Download PDF 945KB
By Roman Kazantsev, Denis Katerinskiy, Thaddeus Letnes
Introduction
The goal of this paper is to demonstrate how Intel® Tamper Protection Toolkit protects critical code and valuable data against reverse-engineering and tampering attacks. In this article we will focus on a single component of Intel Tamper Protection Toolkit called iprot which is used to obfuscate binaries.
Many developers are now recognizing that their applications have critical code and valuable data that need protection. For example, Scrypt Encryption Utility is a simple password-based encryption utility using Scrypt [4] key derivation function. Scrypt is a modern and secure key derivation function that is actively used in security conscious software such as full disk encryption in Android* 4.4. We will show some of the reverse-engineering and tampering attacks that exist against the utility and how these attacks reduce utility security.
Code Obfuscation
Let us consider the sample source code of a function called “sensitive” illustrated in Example 1 and compile it to a dynamic library.
#define MODIFIER (0xF00D) int __declspec(dllexport) sensitive(const int value) { int result = 0; int i; for (i = 0; i < value; i++) { result += MODIFIER; } return result; }
Example 1:The source code of "sensitive" function
Once the function is converted into machine code we can reverse engineer the code using a disassembler such as IDA Pro. Figure 1 illustrates the control flow of the disassembled code with logic and data used for computation. A hacker can easily find out the modifier value and change it.
Figure 1:Flow graph of disassembled code
Different code obfuscation techniques can help to hide software implementation details from hackers' sight, complicating reverse-engineering and preventing tampering. Code obfuscation is the process of transforming machine code into code that is difficult for a human to disassemble and understand, but does not alter the functional behavior of the program. It is used to prevent theft of software secrets and tampering with its implementation, and guard intellectual property.
Intel® Tamper Protection Toolkit
Intel Tamper Protection Toolkit is a product focused on runtime code integrity verification and preventing reverse-engineering for Microsoft Windows* and Android binaries on Intel® architecture. Binaries protected with the Intel Tamper Protection Toolkit do not require special loaders and can be run on any Intel® CPU.
Intel Tamper Protection Toolkit Beta can be downloaded at https://software.intel.com/en-us/tamper-protection.
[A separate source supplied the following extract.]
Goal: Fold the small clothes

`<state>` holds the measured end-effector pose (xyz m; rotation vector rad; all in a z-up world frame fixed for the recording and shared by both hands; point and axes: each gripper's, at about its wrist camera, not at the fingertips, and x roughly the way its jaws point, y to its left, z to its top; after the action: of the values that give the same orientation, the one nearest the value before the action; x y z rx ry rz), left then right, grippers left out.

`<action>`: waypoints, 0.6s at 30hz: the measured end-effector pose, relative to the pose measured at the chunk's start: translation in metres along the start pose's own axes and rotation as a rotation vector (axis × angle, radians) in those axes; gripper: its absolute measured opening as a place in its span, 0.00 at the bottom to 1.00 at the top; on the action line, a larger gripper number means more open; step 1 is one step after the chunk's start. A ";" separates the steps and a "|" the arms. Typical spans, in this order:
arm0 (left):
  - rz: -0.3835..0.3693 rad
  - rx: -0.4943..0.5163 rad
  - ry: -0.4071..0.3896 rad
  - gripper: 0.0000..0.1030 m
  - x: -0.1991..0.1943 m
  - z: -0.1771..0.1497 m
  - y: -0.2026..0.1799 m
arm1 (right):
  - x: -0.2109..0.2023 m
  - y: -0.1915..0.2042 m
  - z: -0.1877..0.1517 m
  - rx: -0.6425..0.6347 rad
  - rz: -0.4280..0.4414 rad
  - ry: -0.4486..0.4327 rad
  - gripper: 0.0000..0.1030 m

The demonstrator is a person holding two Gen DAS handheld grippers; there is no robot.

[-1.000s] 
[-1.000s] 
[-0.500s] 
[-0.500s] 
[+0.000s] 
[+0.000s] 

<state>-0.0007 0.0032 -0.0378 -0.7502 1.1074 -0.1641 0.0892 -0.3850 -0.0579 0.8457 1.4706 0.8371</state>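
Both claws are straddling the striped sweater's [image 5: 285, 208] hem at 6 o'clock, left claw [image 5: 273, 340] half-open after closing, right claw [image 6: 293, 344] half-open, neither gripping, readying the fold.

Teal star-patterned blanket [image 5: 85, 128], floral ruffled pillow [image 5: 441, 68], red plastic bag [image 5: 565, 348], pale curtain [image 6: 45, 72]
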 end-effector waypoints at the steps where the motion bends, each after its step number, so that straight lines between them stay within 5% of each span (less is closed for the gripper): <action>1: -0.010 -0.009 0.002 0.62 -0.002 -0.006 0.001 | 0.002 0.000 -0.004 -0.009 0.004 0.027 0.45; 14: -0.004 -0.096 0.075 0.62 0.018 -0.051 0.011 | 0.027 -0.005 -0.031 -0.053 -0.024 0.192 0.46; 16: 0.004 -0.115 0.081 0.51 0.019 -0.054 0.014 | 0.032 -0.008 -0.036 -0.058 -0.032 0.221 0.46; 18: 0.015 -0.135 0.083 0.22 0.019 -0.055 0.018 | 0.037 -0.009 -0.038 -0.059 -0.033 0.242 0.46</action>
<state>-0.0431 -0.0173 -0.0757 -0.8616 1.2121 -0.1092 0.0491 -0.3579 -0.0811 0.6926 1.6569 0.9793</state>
Intel Tamper Protection Toolkit offers an obfuscation tool called “iprot” that obfuscates the most critical parts of code and helps mitigate possible attacks to steal and change secrets like in the code illustrated in Example 1. The tool creates self-modifying and self-encrypted code which means obfuscated code is modified and encrypted/decrypted by itself during runtime.
The obfuscation tool takes as input a binary file that is a dynamic link library (.dll) and a list of exported functions. The output is a dynamic link library containing only the obfuscated versions of the specified exported functions (entry points). Starting from the address of each entry point, all reachable code is parsed and recorded. Branches, jumps, and calls are followed whenever possible, and their destinations are parsed in turn. A few restrictions apply to code in order for it to be processed by iprot. The code must not contain relocations, indirect jumps, and PIC global references (Android specific).
To obfuscate the dynamic library from the Code Obfuscation section using iprot, enter on the command line:
iprot sensitive.dll sensitive -o sensitive_obf.dll
Using sophisticated tools, such as IDA Pro, we tried to reverse engineer the obfuscated dynamic library. The resulting disassembled code is shown in Example 2.
sensitive PROC NEAR jmp ?_001 ?_001: push ebp push eax call ?_002 ?_002 LABEL NEAR pop eax lea eax, [eax+0FECH] mov dword ptr [eax], 608469404 mov dword ptr [eax+4H], 2308 mov dword ptr [eax+8H], -443981824 mov dword ptr [eax+0CH], 1633409 mov dword ptr [eax+10H], -477560832 mov dword ptr [eax+14H], 15484359 mov dword ptr [eax+18H], -1929379840 mov dword ptr [eax+1CH], -1048448<….>
Example 2:Disassembled obfuscated code
You can see obvious differences between disassembly views of the original and obfuscated dynamic library. IDA Pro is unable to show a flow graph of obfuscated code, and the modifier value has disappeared in obfuscated code. Also, obfuscated code is resistant to static and dynamic tampering.
Password-Based Key Derivation Function
A password-based key derivation function (PBKDF) is a function used to convert a user-supplied password into a binary key that can be used in cryptographic algorithms. PBKDFs are very important for software security domain because using user-supplied passwords in cryptographic algorithms is insecure due to insufficient entropy. These functions are widely used in security applications. For example, cryptographic keys produced from passwords by PBKDFs are used in PGP systems to encrypt/decrypt user data on disk. Also, operating systems use these functions for user password verification.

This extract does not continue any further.